Bauern wird Spekulieren empfohlen

Spekulationen mit Agrarrohstoffen wie Weizen oder Mais sind umstritten, denn Wetten auf die Preise von Agrarprodukten werden für steigende Lebensmittelpreise mitverantwortlich gemacht. Doch den Bauern werden Warentermingeschäfte zur Preisabsicherung empfohlen und sie können von Preisschwankungen auch profitieren, sagen Getreideexperten.

Morgenjournal, 9.2.2013

Bewährte Geschäfte

Ernst Gauhs spekuliert. Er ist Geschäftsführer der Raiffeisen Ware Austria und Getreidemanager. Seine Aufgabe ist es, Getreide, Futtermittel und Ölsaaten der heimischen Landwirte so gut wie möglich zu vermarkten. Und dazu gehören auch Warentermingeschäfte: Dabei wird Getreide zu einem festgelegten Preis verkauft, aber erst später tatsächlich geliefert. So wissen die Bauern schon vor der Ernte, wie viel sie verdienen werden und können sich gegen stark schwankende Preise absichern. Solche Warentermingeschäfte haben in den USA seit 100 Jahren Tradition, erklärt Getreidemanager Gauhs: "Über die Warenterminbörsen wurde dann ein Instrument eröffnet, das es den Landwirten ermöglicht, während des gesamten Jahres ihre Produkte schrittweise zu verkaufen und nicht in diesen extremen Druck während der Ernte zu geraten."

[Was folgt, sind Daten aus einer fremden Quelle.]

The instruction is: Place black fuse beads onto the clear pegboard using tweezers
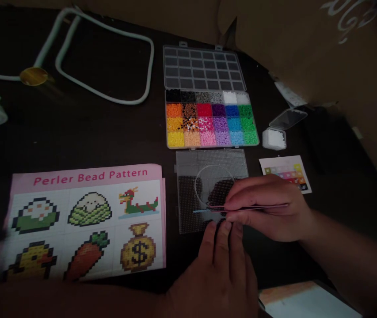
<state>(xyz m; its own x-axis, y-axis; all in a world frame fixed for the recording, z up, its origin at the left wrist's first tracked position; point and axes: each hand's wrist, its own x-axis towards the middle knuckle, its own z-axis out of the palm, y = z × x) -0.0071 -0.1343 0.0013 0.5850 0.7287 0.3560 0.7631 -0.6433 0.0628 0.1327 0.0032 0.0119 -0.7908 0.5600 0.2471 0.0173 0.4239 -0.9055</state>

Profit durch Preisschwankungen

Seit die Agrarpreise in Europa nicht mehr streng geregelt sind, greifen auch europäische Bauern auf das Instrument der Warentermingeschäfte zurück. Nicht alle Marktteilnehmer wollen aber das gekaufte Getreide tatsächlich besitzen, viele handeln mit den Termingeschäften, auch Futures genannt, an den Agrarbörsen. So kann man von Preisschwankungen profitieren, erklärt Getreidemanager Gauhs: "Wir haben das auch in Anspruch genommen in den Jahren, in denen die Preise extrem gestiegen sind, den Markt physisch zu versorgen, auszuliefern, Preise zu vereinbaren, aber trotzdem für die Landwirte die Preissteigerungsmöglichkeiten weiter mit zu nutzen, indem wir eben dann am Warenterminbörsenmarkt weiter in diesem Preisspiel geblieben sind." Die Bauern haben so noch eine Nachzahlung auf ihre Ernte bekommen.

Spekulanten oder Wetterkapriolen

Kein Verständnis für Termingeschäfte hat Julianna Fehlinger, Agrarexpertin bei der globalisierungskritischen Organsiation Attac. Spekulanten treiben die Lebensmittelpreise, lautet ihre Kritik: "Wenn man sich den FAO-Food Index anschaut, den wichtigsten Index für weltweite Lebensmittelpreise, sieht man, dass der seit 2008 massiv schwankt. Das fällt eng zusammen mit der Zeit, als sehr viele Akteure in die Agrar-Rohstoffmärkte gewechselt sind."

Getreidemanager Gauhs lässt dieses Argument nicht gelten: Ursache von Preissteigerungen sei die weltweit größere Nachfrage nach Getreide: "Wenn es zu Ernteeinbrüchen kommt, wenn es nicht regnet, und die sehr gut prognostizierten Ernten sich plötzlich in Missernten verwandeln, dann führt das zu einem Preisschock und rapiden Preissteigerungen." Und gegen solche raschen Preisschwankungen könne man sich mit Termingeschäften absichern, meint Getreidemanager Gauhs.